Inside the documents obtained from Osama bin Laden's compound
Eleven years ago, a team of two dozen Navy SEALs flew under the cover of darkness into Abbottabad, Pakistan to carry out one of the most important counter-terrorism missions in history – to capture or kill Osama bin Laden.
Thirty minutes into that mission, the SEALs had their man and something they were not expecting, thousands of pages of Osama bin Laden's personal letters and notes.
In 2017, the CIA declassified most of those letters without context and little translation.
Author and Islamic scholar Nelly Lahoud wanted to read it all. She's spent much of her career researching al Qaeda with stints at Harvard and Cambridge Universities and she's fluent in Arabic. So she dug in. Carefully examining many of those documents, line by line.
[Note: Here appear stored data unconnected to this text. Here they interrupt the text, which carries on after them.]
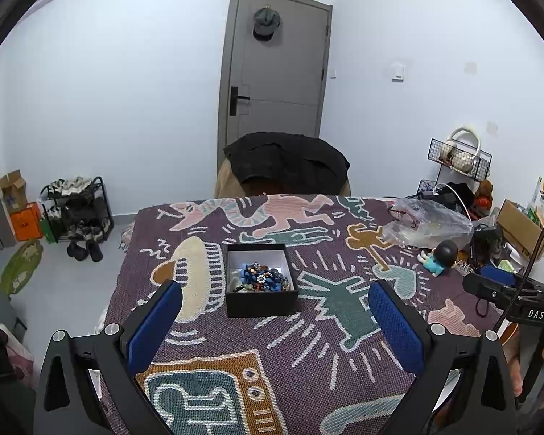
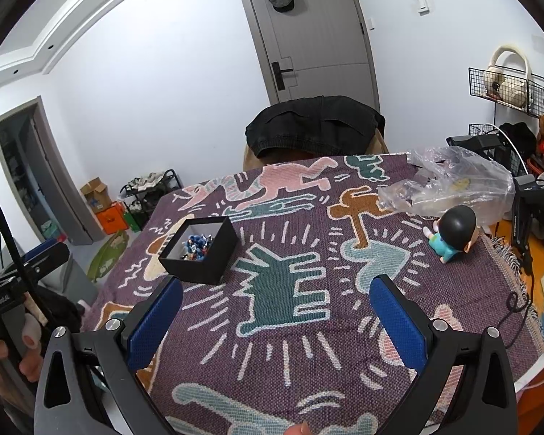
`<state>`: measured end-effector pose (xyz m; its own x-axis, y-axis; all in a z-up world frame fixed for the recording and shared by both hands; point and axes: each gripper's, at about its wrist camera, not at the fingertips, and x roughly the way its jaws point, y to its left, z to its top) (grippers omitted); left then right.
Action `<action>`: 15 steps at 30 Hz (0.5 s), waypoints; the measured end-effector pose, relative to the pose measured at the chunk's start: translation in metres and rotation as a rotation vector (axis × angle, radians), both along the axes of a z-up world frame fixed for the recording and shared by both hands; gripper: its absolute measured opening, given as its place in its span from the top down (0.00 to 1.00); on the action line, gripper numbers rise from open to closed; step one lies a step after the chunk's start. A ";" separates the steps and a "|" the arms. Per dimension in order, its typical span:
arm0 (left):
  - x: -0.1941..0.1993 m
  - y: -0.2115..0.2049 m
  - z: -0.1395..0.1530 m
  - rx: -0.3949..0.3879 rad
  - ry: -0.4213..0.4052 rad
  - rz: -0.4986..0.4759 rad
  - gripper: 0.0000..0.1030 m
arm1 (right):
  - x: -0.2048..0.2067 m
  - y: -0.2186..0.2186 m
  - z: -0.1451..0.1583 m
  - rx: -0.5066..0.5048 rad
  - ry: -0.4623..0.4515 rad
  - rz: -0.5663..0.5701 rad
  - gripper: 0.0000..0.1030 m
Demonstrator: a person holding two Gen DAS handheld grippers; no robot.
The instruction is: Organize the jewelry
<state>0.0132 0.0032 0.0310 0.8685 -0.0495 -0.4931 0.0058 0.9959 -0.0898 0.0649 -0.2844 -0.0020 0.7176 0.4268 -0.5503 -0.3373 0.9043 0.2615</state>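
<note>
A small black box (image 1: 261,301) with a white lining stands on the patterned purple cloth (image 1: 308,355), holding a heap of blue and mixed beads and jewelry (image 1: 261,279). My left gripper (image 1: 275,290) is open just in front of the box, blue pads wide apart, nothing between them. In the right wrist view the same box (image 2: 203,257) sits ahead to the left, jewelry (image 2: 196,245) visible inside. My right gripper (image 2: 275,290) is open above the cloth (image 2: 308,239), to the right of the box and apart from it.
A crumpled clear plastic bag (image 2: 449,185) lies at the far right of the table, with a small black-haired figurine (image 2: 451,232) in front of it. A chair draped with dark clothing (image 1: 286,163) stands behind the table. Cables and dark equipment (image 2: 529,210) crowd the right edge.
</note>
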 end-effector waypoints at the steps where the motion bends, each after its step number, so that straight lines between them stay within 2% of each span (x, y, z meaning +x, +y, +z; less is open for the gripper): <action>1: 0.000 0.000 0.000 0.000 0.000 0.000 0.00 | 0.000 0.000 0.000 0.000 0.000 0.000 0.00; 15: -0.002 -0.002 0.000 -0.005 -0.008 0.005 0.00 | 0.002 0.001 0.001 -0.013 0.001 -0.015 0.00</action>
<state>0.0113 0.0016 0.0314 0.8727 -0.0476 -0.4859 0.0016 0.9955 -0.0947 0.0671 -0.2838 -0.0008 0.7236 0.4085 -0.5564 -0.3232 0.9128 0.2498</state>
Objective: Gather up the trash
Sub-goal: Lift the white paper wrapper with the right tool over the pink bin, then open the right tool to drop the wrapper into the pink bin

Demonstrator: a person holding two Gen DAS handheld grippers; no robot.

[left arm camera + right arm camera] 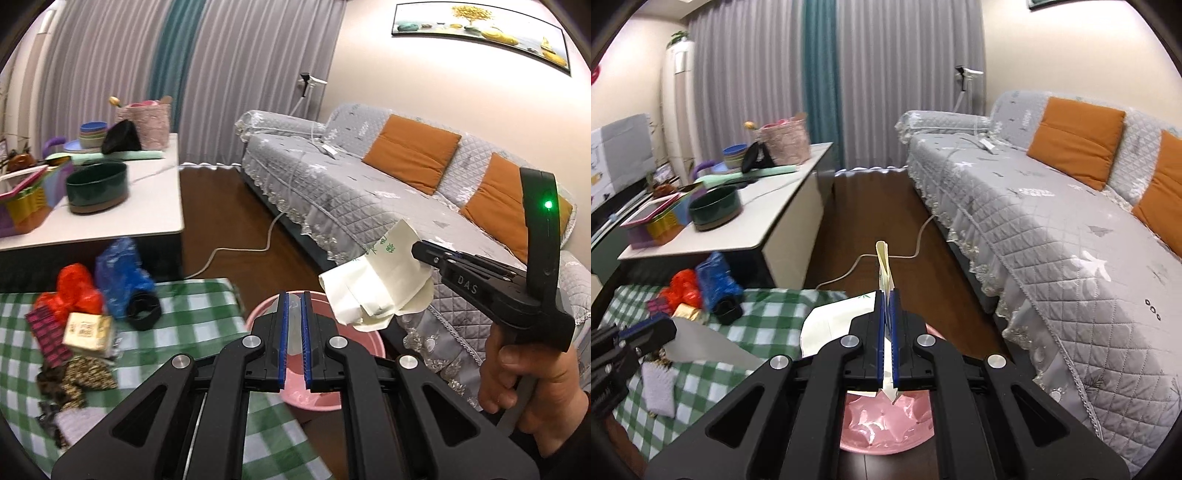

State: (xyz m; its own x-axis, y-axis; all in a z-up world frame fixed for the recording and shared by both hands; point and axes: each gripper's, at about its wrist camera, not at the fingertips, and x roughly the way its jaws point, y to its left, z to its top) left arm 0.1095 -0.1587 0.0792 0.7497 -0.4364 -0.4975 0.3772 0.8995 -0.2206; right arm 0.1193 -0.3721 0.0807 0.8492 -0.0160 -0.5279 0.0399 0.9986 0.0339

Tonight, we'll hear what she found, gaining a rare glimpse into the inner sanctum of al Qaeda through the "bin Laden Papers."
This is the bustling city of Abbottabad, Pakistan.
From overhead, you can still see the scar in the landscape. This vacant lot – where boys now play cricket – is where Osama bin Laden's home once stood and where the world's most wanted terrorist hid until the evening of May 1, 2011.
President Obama in speech on May 2, 2011: Tonight I can report to the American people and to the world, that the United States has conducted an operation that killed Osama bin Laden.
The operation, called Neptune Spear, took 30 minutes. But then one SEAL alerted command that they'd found a ton of computers and electronics and needed more time.
The SEALs were granted ten more minutes that stretched into 18.
They grabbed computers, VHS tapes, books, thumb drives, hard drives and notebooks, carrying them out in bags strung around their neck.
Sharyn Alfonsi: How important was that last-minute decision by the SEAL team to take those documents?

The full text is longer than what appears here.